We ran out of time to try and also summit Custer Ridge so we returned back to Lake Ouzel, as the sun was setting and provided us probably the best photos of the trip, as the Mox Peaks, and the north glacier on Spickard were just perfectly lit up. I can't say enough how much that view from the saddle above the lake rocked! We also passed by a weather station what I had no idea existed.
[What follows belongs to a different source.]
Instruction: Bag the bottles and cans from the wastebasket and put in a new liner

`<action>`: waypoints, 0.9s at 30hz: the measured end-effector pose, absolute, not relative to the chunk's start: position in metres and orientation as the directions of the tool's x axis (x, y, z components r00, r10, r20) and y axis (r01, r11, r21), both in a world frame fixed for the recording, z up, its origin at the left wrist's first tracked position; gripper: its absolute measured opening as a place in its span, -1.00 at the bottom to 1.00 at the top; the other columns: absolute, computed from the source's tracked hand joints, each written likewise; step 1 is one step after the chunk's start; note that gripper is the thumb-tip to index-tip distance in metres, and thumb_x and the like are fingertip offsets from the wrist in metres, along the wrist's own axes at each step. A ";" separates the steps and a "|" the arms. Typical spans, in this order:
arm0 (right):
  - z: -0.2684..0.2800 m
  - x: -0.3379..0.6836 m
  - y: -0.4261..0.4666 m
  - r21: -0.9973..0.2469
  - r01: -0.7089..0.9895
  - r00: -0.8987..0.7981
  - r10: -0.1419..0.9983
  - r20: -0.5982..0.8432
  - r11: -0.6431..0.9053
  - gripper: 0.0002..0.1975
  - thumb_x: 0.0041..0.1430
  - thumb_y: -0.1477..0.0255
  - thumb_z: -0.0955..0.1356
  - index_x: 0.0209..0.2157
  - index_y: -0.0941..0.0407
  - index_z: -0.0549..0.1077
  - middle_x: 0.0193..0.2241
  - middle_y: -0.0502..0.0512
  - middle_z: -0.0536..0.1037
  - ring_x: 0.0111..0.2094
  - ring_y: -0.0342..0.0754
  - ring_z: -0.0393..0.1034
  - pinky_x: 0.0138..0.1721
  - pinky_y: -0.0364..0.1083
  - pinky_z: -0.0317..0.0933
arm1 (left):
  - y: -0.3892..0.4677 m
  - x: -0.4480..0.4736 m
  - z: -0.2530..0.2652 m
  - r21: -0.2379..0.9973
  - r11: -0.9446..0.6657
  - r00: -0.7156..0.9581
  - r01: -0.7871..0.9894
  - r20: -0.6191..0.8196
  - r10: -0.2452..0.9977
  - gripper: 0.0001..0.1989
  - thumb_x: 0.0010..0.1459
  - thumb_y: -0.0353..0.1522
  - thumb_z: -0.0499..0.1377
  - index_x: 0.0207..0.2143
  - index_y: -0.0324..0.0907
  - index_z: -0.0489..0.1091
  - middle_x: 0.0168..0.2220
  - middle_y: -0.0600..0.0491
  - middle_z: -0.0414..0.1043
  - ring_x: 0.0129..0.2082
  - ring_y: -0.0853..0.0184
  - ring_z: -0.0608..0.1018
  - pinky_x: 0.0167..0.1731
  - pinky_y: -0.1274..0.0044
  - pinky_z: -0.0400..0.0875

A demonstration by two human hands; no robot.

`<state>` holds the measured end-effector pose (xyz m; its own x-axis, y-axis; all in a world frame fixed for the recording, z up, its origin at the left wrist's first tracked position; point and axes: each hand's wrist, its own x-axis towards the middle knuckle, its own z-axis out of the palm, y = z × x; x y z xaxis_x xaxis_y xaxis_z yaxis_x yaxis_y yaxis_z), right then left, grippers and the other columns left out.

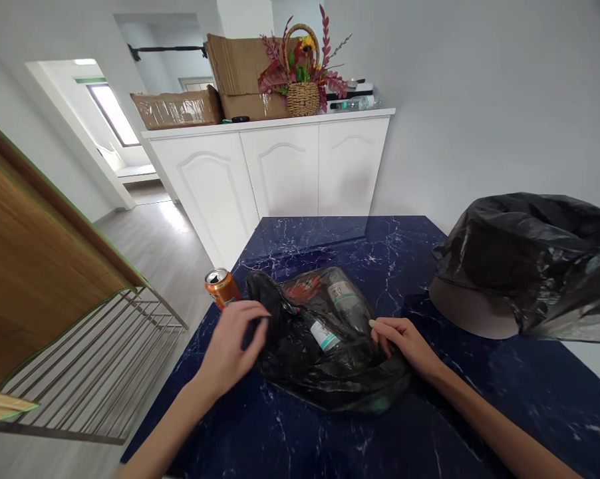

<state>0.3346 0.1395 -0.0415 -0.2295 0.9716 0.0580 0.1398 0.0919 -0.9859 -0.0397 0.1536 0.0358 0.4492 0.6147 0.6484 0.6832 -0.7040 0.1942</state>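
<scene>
A black plastic bag [324, 386] lies on the dark blue marbled table with its mouth spread open. Inside it are a clear plastic bottle [347, 303] with a white label, a white and teal label [324, 336] and something orange-red [302, 289] under the thin film. My left hand [235, 342] curls its thumb and fingers around the bag's left edge. At the right rim, my right hand [400, 340] pinches the plastic between thumb and fingers. Just beyond my left hand, an opened orange drink can [221, 287] stands upright near the table's left edge.
To the right, another black plastic bag [529, 259] covers part of a rounded, pale-based object [472, 309]. A white cabinet [290, 166] behind the table carries cardboard boxes [177, 110] and a flower basket [302, 100]. A metal-barred rack [95, 359] stands left.
</scene>
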 end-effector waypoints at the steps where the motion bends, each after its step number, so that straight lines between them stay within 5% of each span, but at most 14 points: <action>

Upon reaching the tent, I managed to corss the outlet stream just before it got dark and Josh was maybe 25 minutes behind me. John was relaxing and enjoyed the sunset as well. I'd say we did good getting both Spickard and Rahm the same day.

Day 3

The next morning we got up early and just before the sun reached us we headed west, up the slabs towards the Redoubt Glacier. We reached the glacier, roped up and ascended the far west side until it flattened out. It was quite the slog to get to the 7,200 foot camping spot. We made camp and ate lunch, then continued up the Redoubt Glacier all the way up to the notch just below the flying buttress on the SE ridge. We had to climb 15 feet of low 5th class to get over the ridge since the glacier has receded. This part of the route will only continue to get harder in the years to come. We then dropped off the other side and descended a few hundred feet until we spotted the gully leading up the south side of the mountain.

Rather than ascend the normal route which leaves the gully to the left about halfway up, we continued all the way as the gully narrowed and into some very steep, loose terrain. I was leading so I had to be extra cautious not to knock stuff down. John meanwhile was at the end so he was knocking huge boulders off left and right. The huge crashes as rocks thundered down the mountain never got old.
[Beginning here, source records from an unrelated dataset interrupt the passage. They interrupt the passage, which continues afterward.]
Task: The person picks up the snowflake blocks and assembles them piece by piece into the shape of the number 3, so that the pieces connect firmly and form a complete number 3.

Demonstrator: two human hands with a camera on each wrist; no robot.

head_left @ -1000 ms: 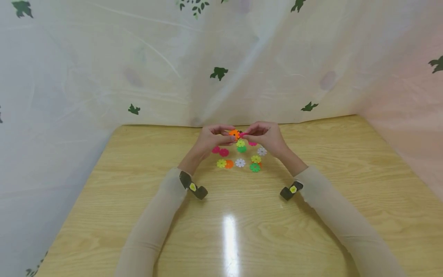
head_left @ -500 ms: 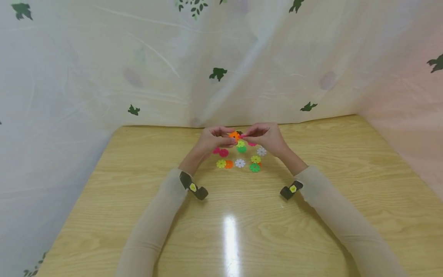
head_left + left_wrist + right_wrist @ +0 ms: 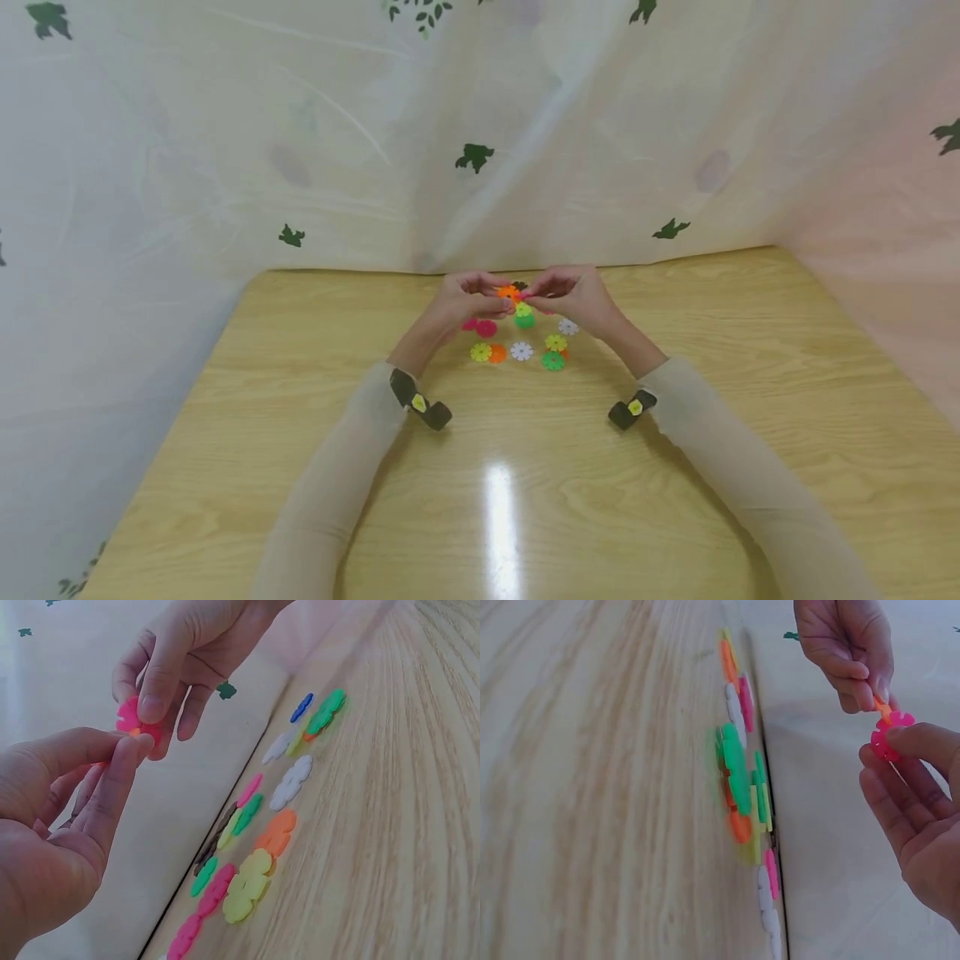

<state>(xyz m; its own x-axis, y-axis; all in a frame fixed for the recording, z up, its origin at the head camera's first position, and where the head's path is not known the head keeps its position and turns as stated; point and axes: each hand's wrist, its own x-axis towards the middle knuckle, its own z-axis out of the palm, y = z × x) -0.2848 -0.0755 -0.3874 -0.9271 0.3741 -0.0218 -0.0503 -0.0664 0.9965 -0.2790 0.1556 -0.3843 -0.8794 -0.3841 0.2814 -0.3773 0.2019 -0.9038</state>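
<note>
Above the far part of the table, my left hand (image 3: 468,297) pinches an orange flower-shaped snap disc (image 3: 508,293) between thumb and fingers. Facing it, my right hand (image 3: 573,293) pinches a pink flower-shaped snap disc (image 3: 885,742). The two discs meet at their edges, with the orange one roughly crosswise to the pink one in the right wrist view. Fingertips cover much of the orange disc in the left wrist view, so how deep the slots sit in each other cannot be told.
Several loose discs lie below the hands: white (image 3: 521,351), yellow (image 3: 481,352), green (image 3: 553,361), pink (image 3: 486,328) and a blue one (image 3: 301,708). Some overlap. A patterned curtain (image 3: 360,167) hangs behind the wooden table (image 3: 570,500).
Both hands stay almost in place, holding the same two discs. The right hand has shifted very slightly left, toward the orange disc.
</note>
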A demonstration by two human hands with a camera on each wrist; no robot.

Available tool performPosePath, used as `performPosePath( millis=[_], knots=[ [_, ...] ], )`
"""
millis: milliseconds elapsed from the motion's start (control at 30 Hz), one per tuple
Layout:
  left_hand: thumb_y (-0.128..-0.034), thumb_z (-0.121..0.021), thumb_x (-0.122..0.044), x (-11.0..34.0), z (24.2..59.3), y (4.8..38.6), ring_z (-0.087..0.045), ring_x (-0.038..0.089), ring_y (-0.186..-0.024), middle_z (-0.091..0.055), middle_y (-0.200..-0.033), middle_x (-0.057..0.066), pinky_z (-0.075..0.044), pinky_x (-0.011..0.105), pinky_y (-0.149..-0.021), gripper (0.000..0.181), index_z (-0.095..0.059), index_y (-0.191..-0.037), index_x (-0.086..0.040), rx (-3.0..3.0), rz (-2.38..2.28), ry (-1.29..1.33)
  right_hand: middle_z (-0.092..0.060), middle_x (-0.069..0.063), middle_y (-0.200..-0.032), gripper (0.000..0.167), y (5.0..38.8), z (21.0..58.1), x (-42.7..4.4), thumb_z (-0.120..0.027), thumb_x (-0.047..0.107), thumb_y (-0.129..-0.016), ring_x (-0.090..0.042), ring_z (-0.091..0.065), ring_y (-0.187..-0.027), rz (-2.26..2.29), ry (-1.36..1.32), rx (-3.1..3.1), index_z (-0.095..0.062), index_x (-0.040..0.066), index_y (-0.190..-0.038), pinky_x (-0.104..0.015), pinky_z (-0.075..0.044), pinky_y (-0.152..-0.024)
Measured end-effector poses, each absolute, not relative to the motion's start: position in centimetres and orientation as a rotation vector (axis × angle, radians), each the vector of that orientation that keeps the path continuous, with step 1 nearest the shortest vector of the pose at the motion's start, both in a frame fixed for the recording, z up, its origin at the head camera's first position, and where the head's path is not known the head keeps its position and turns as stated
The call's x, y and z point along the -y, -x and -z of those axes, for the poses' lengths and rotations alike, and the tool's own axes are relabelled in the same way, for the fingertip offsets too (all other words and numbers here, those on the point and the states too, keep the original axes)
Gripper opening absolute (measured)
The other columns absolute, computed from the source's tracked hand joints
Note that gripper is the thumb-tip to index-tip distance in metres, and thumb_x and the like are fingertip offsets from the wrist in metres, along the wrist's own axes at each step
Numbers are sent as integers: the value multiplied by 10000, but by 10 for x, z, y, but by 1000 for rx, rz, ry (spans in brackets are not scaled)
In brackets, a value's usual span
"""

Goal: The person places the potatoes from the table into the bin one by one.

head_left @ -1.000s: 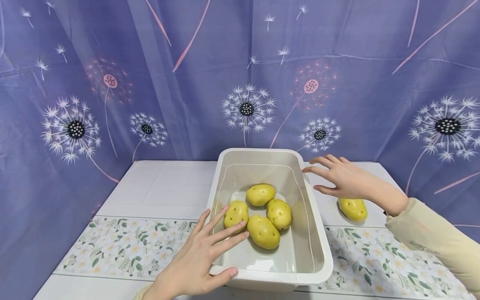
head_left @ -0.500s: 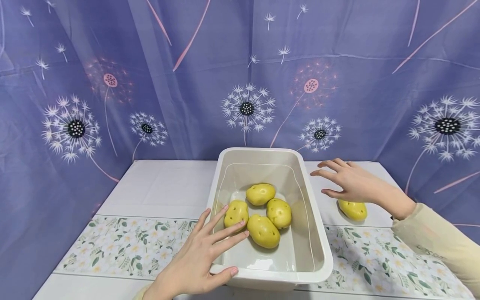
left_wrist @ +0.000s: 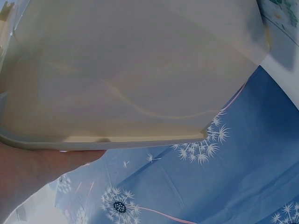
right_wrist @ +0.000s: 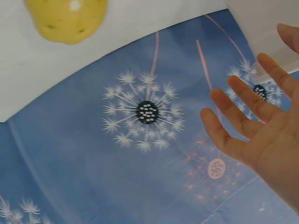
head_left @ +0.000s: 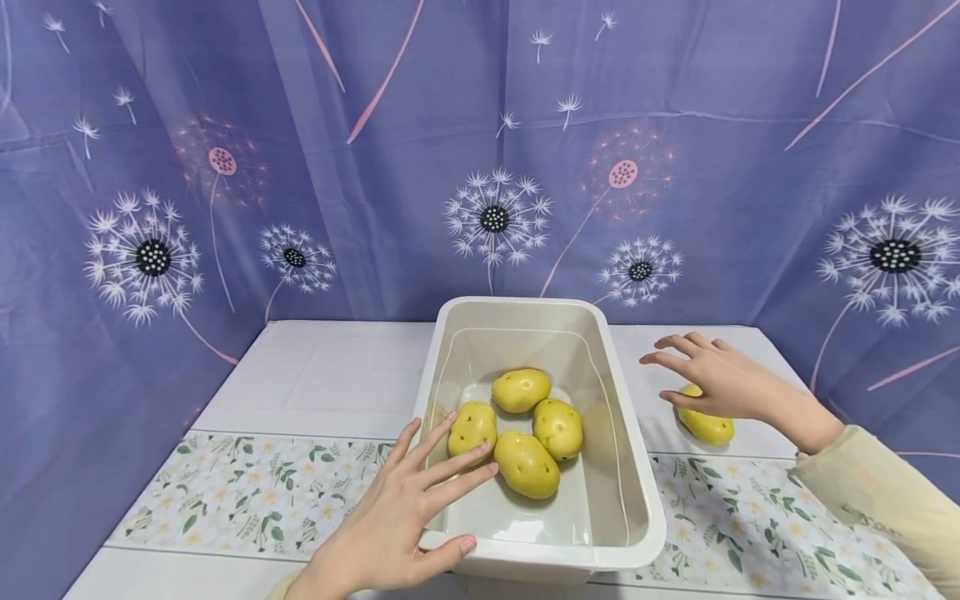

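Note:
A whitish plastic bin [head_left: 647,500] stands on the table with several yellow potatoes [head_left: 527,464] inside. My left hand [head_left: 405,500] lies over the bin's near left corner, its fingers spread and stretched over the rim; the thumb touches the front rim. In the left wrist view, the bin's outer wall [left_wrist: 140,70] fills most of the picture. To the right of the bin, one more potato [head_left: 708,425] lies on the table. My right hand [head_left: 720,379] hovers above and partly hides it. Its fingers are spread, pointing left, and hold nothing; the right wrist view shows that potato [right_wrist: 67,18] apart from the hand.
A purple curtain [head_left: 375,208] with dandelion prints hangs behind and at both sides. The table has a white cover [head_left: 322,375] with a floral strip [head_left: 247,492] across it. The bin reaches close to the back curtain.
My right hand has moved right and slightly down, from beside the bin's right rim to above the lone potato. My left hand and the bin have stayed in place.

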State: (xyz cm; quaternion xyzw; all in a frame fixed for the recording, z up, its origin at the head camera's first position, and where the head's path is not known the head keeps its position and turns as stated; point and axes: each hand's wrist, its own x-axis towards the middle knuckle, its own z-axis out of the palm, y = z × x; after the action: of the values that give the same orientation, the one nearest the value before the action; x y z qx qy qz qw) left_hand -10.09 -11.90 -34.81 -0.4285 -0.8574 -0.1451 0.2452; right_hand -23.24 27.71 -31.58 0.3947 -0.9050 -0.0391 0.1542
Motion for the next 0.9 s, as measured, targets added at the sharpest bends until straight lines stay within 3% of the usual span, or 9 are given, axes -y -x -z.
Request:
performPosePath(
  millis=[433,667,900],
  knots=[
    [-793,-531,-435,119,348,101,-210,303,-1358,-434,-1369,-54,-208,627,-954,581,-415,-1332,-252,2330,408,1174,-540,-111,-1129,435,234,332,-299,-679,268,-740,-311,-513,-987,114,-1033,2717,-559,195,-1153,-493,-456,-664],
    [-823,-487,-451,119,348,101,-212,306,-1357,-437,-1367,-49,-211,635,-948,547,-423,-1327,-248,2326,414,1179,-527,-127,-1139,434,238,341,-310,-682,274,-741,-344,-513,-1000,123,-980,2769,-558,198,-1150,-543,-454,-685],
    [-844,-445,-470,119,348,101,-210,307,-1357,-429,-1373,-53,-218,640,-942,539,-409,-1336,-254,2325,400,1178,-535,-133,-1114,420,240,350,-317,-680,266,-737,-343,-527,-960,148,-954,2784,-566,184,-1132,-492,-452,-643]
  ],
)
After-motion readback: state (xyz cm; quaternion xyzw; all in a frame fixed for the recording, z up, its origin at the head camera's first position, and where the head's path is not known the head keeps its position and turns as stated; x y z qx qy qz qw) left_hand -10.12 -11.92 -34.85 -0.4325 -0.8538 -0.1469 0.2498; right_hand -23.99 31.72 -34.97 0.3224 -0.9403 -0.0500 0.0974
Once we emerged out of that awful gully, we met up with the normal route on the south ridge, although continued to skip the switchbacking boot path as it cut off to the left and up another small snowfield. We continued straight up, climbing more steep gullies until we reached the cannon hole at the top of the small pitch some people will rope up for. We all solod it fine and finished the exposed scramble to the summit. It was a beautiful spot, and I then realized how big this peak really is. It has numerous ridges and bowls dropping off from it and really is a complicated mountain!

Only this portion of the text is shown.